▸ **Directions**
The entries below contain a line with "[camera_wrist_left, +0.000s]" and a line with "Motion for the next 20". Retype exactly everything from the first down to the second, both included, and nothing else.

━━ Data extract

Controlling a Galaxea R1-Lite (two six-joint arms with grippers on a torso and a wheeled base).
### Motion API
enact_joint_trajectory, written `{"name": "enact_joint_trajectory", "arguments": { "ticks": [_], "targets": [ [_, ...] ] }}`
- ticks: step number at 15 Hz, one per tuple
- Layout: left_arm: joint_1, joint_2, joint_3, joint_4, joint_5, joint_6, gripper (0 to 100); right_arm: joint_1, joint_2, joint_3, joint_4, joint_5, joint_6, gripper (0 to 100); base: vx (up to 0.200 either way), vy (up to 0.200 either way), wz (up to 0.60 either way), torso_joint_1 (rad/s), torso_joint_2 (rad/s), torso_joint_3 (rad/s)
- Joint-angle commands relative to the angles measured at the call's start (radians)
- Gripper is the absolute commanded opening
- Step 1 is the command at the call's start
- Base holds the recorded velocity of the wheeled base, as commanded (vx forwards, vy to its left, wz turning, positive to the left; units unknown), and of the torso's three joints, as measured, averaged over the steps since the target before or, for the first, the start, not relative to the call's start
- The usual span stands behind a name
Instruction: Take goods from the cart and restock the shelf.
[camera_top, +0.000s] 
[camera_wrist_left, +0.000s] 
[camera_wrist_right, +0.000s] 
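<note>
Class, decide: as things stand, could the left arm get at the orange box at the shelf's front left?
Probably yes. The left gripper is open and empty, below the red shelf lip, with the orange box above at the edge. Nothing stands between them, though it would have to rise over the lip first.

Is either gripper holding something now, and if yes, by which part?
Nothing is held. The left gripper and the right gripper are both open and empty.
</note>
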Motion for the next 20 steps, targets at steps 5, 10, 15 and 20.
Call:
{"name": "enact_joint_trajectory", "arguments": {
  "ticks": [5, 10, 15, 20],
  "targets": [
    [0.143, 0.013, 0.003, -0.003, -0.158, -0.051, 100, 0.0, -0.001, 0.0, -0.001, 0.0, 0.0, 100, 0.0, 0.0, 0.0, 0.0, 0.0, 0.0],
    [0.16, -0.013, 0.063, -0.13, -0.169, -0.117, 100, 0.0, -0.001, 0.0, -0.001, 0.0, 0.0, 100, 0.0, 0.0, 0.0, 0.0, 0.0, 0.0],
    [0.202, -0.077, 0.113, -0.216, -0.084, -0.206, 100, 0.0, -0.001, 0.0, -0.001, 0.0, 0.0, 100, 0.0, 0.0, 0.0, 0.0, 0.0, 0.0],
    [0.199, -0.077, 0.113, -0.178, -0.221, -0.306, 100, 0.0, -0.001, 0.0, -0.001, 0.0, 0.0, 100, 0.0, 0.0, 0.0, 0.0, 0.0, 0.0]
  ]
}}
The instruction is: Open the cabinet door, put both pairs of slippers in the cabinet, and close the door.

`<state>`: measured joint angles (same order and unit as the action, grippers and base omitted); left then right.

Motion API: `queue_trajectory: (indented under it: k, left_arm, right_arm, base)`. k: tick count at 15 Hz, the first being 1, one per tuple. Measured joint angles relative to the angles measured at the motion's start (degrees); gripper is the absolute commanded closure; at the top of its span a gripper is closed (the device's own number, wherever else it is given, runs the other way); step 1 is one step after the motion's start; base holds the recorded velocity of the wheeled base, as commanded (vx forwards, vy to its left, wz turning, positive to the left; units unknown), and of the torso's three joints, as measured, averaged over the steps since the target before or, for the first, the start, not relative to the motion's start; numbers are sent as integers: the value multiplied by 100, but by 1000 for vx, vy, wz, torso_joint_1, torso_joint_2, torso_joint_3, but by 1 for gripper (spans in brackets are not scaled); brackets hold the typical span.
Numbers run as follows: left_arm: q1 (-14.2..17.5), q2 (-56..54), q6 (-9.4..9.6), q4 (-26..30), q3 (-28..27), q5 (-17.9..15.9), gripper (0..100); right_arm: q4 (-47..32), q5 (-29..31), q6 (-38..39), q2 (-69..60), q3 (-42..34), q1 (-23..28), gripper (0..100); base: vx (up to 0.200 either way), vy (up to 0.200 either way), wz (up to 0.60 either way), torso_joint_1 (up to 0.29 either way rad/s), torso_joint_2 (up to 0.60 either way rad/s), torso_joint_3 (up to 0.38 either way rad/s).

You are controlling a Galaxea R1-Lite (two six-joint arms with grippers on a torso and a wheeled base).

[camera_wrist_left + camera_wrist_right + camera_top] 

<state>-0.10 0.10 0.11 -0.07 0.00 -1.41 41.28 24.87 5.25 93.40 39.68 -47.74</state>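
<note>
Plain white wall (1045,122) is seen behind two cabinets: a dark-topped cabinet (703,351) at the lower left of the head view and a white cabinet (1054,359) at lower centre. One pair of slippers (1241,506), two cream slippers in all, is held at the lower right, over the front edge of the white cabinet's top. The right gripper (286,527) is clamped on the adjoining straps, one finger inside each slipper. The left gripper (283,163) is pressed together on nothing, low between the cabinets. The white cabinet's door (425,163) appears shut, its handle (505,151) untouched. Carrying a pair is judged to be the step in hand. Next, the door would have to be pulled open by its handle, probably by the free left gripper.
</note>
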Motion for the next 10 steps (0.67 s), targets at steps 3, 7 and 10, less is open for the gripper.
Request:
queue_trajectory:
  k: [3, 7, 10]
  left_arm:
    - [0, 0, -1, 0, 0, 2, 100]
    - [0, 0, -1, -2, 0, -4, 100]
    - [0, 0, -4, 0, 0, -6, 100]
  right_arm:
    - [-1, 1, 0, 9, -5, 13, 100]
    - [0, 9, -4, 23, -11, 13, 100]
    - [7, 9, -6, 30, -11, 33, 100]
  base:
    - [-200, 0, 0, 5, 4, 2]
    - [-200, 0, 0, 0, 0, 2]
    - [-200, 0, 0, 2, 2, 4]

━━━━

▸ **Completed task**
[camera_wrist_left, +0.000s] 
[camera_wrist_right, +0.000s] 
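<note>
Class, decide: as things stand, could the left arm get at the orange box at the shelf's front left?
Probably yes. The left gripper is open and empty, below the red shelf lip, with the orange box above at the edge. Nothing stands between them, though it would have to rise over the lip first.

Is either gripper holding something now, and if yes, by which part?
Nothing is held. The left gripper and the right gripper are both open and empty.
</note>
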Motion for the next 20 steps, targets at steps 5, 10, 15 and 20.

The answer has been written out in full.